» Records supplied:
☆ ☆ ☆ ☆ ☆ ☆ ☆

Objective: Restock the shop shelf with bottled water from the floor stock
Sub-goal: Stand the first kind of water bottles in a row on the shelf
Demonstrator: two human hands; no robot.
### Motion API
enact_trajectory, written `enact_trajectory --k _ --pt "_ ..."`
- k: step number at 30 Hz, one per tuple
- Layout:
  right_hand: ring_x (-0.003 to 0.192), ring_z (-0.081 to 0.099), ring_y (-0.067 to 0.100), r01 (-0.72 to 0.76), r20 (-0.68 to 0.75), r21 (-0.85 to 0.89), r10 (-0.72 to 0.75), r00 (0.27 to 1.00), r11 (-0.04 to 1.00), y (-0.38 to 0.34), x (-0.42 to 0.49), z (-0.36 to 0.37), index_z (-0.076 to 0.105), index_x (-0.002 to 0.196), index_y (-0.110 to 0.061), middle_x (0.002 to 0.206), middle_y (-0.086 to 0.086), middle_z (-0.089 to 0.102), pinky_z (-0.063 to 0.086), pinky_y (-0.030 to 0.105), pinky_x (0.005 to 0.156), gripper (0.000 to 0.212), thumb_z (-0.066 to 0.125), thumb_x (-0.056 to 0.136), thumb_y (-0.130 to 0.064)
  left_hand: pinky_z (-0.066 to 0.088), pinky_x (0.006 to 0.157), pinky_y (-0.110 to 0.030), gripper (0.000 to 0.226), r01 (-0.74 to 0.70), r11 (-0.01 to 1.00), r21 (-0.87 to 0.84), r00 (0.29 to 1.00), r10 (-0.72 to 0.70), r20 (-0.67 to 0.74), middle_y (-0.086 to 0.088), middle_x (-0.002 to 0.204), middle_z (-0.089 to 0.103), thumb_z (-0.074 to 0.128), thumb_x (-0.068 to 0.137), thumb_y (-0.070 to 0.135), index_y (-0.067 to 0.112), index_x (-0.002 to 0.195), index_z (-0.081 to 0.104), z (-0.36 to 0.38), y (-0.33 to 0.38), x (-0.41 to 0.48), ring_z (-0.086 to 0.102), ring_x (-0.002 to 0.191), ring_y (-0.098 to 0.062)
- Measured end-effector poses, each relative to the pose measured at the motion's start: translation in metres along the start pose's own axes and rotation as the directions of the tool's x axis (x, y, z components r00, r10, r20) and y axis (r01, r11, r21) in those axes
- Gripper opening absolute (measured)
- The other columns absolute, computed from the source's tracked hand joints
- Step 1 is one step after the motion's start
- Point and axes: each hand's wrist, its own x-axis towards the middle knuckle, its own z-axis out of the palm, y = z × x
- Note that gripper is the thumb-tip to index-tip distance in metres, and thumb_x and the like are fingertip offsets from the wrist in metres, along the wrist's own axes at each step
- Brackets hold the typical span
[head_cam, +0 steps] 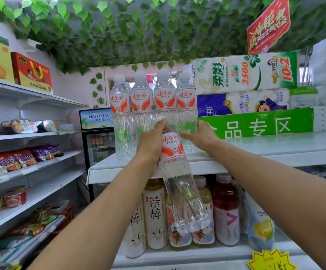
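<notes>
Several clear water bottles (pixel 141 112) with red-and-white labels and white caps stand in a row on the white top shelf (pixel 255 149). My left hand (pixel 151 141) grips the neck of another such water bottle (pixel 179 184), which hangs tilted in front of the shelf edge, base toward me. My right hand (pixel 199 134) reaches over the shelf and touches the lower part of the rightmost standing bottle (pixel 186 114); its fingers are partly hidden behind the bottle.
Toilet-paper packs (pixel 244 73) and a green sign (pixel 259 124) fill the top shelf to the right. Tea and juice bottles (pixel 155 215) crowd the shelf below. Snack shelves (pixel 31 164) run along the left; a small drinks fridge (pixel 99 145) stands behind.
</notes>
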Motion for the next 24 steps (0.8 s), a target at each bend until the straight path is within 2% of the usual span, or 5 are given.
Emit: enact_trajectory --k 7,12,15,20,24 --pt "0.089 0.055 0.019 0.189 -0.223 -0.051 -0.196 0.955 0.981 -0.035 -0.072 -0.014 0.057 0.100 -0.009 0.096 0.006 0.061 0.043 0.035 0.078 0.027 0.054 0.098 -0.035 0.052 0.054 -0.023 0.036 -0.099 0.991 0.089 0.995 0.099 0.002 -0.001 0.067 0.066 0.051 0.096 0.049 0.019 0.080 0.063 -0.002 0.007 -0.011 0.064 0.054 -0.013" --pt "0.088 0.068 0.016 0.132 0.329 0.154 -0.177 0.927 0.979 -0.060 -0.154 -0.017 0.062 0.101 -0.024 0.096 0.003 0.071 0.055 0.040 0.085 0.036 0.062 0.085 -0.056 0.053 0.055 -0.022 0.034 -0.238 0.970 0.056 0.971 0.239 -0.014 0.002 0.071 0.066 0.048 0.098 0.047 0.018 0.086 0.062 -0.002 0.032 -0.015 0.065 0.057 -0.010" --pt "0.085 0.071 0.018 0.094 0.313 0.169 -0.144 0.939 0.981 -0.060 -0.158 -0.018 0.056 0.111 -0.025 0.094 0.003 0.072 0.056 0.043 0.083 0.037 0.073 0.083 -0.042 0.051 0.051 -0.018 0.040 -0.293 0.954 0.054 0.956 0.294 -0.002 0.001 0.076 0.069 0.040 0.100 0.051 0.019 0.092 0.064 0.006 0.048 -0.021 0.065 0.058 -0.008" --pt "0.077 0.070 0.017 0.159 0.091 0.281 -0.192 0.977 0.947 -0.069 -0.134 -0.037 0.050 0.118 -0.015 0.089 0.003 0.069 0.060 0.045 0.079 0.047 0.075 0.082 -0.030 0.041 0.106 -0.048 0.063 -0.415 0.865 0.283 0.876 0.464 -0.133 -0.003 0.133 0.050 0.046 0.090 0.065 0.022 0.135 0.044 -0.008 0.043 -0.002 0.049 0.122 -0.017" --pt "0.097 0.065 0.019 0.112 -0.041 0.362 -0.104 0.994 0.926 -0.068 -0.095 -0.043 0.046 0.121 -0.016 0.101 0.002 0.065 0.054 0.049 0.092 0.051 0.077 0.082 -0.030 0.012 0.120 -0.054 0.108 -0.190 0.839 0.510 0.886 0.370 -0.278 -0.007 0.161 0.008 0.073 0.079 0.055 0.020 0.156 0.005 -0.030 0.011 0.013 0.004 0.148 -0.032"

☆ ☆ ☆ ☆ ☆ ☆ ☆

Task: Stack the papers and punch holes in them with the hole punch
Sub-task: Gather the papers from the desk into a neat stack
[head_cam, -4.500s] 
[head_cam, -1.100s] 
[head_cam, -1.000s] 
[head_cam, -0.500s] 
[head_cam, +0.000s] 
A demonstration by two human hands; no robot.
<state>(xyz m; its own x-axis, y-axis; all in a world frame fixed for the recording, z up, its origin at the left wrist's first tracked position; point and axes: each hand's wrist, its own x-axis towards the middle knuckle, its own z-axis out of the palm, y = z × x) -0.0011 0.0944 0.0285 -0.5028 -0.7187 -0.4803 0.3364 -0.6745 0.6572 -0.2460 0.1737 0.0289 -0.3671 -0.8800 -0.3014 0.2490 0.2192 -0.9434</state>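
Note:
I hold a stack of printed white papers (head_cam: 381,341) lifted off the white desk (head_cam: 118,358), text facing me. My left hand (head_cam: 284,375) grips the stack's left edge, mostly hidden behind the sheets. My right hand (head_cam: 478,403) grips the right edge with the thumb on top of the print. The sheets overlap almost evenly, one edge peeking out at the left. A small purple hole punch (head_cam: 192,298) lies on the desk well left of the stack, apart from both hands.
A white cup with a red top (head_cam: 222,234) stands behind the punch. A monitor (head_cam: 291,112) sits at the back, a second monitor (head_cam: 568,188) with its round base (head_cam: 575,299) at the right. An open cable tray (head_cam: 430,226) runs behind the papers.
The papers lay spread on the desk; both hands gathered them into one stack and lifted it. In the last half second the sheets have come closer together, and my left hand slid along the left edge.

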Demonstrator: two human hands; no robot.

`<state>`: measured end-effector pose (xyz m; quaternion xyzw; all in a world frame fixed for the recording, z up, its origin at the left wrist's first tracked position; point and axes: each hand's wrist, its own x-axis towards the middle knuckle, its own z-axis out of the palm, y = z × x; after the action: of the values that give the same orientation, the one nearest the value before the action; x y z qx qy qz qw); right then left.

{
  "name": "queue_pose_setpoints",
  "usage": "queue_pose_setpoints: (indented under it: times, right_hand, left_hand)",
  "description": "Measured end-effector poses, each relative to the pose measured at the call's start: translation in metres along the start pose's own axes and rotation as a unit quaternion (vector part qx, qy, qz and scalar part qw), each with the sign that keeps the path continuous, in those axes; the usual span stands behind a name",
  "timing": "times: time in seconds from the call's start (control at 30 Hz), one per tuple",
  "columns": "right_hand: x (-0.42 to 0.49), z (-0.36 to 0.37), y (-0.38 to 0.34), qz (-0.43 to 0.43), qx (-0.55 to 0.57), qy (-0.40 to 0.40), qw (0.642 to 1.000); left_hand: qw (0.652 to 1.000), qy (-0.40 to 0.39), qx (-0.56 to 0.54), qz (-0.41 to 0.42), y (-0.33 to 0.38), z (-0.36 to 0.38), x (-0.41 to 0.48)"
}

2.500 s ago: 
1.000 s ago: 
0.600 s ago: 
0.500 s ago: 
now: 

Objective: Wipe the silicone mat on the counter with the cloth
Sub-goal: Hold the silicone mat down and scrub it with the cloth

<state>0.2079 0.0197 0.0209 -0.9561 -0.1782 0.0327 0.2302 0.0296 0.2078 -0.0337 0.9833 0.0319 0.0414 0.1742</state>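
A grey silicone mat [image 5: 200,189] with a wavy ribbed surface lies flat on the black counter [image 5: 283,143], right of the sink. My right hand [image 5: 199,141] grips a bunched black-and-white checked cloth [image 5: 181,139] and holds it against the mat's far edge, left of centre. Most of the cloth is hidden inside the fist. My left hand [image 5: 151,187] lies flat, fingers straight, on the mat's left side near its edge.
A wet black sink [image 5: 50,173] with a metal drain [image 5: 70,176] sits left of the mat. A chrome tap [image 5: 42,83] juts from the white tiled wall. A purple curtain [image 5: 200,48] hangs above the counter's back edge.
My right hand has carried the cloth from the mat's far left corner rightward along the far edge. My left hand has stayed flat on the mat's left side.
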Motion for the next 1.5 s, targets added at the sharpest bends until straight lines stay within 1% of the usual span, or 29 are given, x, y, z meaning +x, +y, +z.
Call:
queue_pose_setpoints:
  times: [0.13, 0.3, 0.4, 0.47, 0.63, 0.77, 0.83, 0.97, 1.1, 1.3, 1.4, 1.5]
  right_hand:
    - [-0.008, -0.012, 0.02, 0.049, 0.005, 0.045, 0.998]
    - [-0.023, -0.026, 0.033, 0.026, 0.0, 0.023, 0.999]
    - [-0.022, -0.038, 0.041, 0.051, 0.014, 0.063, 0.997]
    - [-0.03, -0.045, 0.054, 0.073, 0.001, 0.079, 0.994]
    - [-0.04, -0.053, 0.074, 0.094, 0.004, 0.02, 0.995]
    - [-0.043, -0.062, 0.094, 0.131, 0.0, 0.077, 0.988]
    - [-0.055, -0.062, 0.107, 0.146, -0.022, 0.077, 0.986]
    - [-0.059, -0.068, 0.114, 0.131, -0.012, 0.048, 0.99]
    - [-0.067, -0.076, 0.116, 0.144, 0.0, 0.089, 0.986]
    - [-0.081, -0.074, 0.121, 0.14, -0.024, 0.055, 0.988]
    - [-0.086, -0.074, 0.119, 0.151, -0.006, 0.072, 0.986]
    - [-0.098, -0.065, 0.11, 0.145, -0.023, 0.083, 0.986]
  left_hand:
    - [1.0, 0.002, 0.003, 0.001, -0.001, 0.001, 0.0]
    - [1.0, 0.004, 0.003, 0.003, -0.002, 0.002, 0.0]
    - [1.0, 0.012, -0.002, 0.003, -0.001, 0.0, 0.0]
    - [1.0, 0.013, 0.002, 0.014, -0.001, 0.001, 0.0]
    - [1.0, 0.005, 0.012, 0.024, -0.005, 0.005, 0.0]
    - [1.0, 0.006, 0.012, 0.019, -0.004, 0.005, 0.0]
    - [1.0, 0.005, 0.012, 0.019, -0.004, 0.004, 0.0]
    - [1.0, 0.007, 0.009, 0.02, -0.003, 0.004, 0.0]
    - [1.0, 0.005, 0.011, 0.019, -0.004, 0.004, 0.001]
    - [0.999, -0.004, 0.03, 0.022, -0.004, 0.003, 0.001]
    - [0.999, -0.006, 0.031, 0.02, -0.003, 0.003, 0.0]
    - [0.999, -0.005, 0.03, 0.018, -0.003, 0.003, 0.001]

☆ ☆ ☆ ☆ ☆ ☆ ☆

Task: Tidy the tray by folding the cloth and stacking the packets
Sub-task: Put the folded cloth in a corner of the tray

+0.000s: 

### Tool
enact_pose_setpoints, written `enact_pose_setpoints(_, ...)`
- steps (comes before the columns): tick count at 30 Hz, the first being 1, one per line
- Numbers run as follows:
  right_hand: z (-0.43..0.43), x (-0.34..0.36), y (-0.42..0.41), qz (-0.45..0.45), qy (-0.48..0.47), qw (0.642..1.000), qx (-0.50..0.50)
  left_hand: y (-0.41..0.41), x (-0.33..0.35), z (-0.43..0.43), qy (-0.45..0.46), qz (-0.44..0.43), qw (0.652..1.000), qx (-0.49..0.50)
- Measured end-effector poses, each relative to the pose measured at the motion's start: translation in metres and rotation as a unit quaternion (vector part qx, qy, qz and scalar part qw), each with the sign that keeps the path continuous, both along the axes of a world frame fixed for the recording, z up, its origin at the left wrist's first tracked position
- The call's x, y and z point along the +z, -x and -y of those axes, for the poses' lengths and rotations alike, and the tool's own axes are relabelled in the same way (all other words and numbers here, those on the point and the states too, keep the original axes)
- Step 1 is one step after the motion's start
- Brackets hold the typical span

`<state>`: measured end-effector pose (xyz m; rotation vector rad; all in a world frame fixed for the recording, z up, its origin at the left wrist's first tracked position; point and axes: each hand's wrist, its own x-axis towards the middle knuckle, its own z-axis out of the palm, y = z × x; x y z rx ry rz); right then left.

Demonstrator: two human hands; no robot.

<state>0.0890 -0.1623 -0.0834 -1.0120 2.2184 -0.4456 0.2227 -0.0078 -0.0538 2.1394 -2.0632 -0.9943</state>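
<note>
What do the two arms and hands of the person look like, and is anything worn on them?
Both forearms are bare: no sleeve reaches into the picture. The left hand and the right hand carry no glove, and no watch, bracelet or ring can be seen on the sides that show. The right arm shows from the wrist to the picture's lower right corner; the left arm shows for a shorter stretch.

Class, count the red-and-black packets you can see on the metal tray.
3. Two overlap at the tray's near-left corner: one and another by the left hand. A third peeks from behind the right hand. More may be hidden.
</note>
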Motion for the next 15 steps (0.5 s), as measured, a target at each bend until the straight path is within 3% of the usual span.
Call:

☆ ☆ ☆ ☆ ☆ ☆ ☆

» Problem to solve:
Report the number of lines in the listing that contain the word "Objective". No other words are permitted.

» Solution:
2